Dans le chapitre VII du livre X, Vitruve donne une description qui est très proche de la réalité archéologique.

« Cette machine se fait en cuivre ; on place deux cylindres d'une égale capacité assez près l'un de l'autre au bas de la machine. De ces cylindres sortent des tuyaux qui font une fourche, en se joignant, pour entrer dans un petit bassin placé au milieu, dans lequel sont des soupapes ajustées sur le haut de l'ouverture du tuyau, pour empêcher de ressortir tout ce que l'on a poussé avec force dans le bassin par le moyen de l'air. Sur le bassin, il y a un capuchon en manière d'entonnoir renversé, qui est joint fort juste, et attachée avec des clavettes qui passent dans des pistons, de crainte qu'elle ne soit enlevée par la force de l'eau lorsqu'elle est puissamment poussée ; au-dessus, on soude avec la chape un autre tuyau qui est dressé en plomb et que l'on nomme la trompe.
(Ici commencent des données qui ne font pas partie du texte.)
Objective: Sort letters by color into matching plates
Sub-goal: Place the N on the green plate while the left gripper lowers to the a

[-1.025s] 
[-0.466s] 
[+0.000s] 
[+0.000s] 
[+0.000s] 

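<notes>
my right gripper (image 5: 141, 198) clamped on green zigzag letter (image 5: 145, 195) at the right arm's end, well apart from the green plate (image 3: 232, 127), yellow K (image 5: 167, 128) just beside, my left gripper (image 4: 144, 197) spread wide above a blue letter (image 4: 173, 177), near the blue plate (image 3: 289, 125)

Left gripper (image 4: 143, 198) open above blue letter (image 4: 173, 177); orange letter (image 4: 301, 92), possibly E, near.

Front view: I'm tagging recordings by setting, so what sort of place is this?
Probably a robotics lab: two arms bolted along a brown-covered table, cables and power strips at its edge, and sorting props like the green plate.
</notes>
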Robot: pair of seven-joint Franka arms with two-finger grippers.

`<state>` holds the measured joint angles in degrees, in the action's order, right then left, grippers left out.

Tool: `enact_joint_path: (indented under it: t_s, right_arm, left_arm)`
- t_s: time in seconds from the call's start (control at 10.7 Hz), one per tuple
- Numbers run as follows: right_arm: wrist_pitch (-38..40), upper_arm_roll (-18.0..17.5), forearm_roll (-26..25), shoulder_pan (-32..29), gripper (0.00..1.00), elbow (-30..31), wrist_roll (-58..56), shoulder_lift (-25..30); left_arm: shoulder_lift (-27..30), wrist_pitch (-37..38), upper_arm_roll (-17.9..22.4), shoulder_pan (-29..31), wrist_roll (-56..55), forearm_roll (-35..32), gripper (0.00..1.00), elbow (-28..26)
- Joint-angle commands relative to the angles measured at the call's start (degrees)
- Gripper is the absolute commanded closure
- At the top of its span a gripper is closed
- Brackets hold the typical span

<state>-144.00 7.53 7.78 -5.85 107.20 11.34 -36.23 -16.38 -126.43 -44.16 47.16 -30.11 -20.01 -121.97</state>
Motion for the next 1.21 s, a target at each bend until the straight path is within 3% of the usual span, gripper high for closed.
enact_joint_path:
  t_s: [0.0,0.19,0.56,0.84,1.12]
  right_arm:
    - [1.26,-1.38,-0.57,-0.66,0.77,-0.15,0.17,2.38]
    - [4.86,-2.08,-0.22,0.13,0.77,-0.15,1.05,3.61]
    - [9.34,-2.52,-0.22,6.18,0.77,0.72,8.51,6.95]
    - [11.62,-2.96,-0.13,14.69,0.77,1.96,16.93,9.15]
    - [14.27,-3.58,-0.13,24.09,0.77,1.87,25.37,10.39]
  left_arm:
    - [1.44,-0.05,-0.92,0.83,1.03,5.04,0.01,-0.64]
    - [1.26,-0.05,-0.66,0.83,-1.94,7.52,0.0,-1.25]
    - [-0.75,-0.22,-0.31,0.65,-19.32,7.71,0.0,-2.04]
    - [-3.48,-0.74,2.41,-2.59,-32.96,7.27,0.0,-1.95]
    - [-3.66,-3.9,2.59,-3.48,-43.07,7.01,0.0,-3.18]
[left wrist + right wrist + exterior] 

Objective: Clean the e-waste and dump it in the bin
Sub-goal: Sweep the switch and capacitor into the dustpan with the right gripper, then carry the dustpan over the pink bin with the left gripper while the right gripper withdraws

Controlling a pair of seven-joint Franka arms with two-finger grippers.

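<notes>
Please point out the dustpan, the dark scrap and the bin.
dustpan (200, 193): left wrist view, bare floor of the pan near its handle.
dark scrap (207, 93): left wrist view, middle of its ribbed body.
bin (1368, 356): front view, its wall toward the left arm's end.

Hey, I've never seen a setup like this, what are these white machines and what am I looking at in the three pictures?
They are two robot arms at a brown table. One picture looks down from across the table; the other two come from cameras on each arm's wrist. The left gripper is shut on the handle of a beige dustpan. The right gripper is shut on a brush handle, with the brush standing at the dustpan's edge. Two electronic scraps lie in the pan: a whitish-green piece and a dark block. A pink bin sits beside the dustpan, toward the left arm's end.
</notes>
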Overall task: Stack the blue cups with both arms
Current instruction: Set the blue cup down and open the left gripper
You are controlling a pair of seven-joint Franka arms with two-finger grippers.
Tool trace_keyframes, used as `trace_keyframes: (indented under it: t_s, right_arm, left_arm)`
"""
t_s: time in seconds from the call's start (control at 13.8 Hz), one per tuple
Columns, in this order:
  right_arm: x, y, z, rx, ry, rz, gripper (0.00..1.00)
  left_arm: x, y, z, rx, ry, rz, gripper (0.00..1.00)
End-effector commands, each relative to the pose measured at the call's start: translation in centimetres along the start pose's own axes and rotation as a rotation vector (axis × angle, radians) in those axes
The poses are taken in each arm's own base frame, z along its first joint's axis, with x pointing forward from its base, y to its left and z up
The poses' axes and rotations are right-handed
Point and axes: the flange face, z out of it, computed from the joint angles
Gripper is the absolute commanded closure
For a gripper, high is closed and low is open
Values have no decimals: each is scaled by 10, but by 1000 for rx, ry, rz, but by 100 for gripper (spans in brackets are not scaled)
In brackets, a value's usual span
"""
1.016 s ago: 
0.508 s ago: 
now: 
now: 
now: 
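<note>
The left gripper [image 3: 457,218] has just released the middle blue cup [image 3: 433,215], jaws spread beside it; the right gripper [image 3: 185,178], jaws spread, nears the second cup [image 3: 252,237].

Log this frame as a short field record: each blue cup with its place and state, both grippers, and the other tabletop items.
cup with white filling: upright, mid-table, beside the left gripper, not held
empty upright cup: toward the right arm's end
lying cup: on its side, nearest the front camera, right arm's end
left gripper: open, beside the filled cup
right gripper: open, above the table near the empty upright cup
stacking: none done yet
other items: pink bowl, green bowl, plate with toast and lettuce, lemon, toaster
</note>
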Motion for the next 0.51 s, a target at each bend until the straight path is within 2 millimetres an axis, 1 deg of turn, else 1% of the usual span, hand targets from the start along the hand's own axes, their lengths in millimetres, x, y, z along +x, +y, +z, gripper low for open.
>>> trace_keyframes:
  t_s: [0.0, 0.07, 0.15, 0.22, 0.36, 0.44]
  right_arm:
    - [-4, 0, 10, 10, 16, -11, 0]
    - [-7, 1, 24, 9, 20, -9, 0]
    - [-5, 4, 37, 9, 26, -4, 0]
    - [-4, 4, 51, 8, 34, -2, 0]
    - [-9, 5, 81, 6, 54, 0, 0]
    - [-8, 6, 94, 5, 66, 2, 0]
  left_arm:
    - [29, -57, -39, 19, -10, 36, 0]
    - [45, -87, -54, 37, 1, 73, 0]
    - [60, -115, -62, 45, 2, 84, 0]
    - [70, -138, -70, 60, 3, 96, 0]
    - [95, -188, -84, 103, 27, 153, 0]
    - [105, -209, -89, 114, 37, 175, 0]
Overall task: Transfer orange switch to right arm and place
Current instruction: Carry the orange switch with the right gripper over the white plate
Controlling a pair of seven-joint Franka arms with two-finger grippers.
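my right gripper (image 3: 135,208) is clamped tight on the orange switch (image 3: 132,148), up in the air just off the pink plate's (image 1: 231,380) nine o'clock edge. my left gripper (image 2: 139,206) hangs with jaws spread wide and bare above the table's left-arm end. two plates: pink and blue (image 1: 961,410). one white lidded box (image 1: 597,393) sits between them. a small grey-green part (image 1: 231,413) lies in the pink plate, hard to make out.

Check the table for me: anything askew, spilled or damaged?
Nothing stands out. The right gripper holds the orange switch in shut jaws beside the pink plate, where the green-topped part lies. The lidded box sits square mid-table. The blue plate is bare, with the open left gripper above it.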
Au-dessous de l'entrée des tuyaux qui sont au bas des cylindres, se trouvent des soupapes qui ferment les trous qui sont au fond des cylindres. On fait entrer par le haut de ces cylindres des pistons polis au tour et frottés d'huile, lesquels étant aussi enfermés dans les cylindres, sont alternativement haussés et baissés par une manivelle et des barres auxquelles ils sont attachés, et pressent ainsi continuellement l'air avec l'eau qui y est enfermée. Or, comme les soupapes bouchent les ouvertures par lesquelles l'eau est entrée dans les cylindres, la compression la force à entrer dans le petit bassin par les tuyaux qui y aboutissent : là, elle rencontre le couvercle qui l'oblige de s'élever dans la trompe. Par ce moyen, on peut faire monter une eau basse dans un réservoir élevé, et former ainsi une fontaine jaillissante. » Vitruve, 1673-1979, p. 318-319.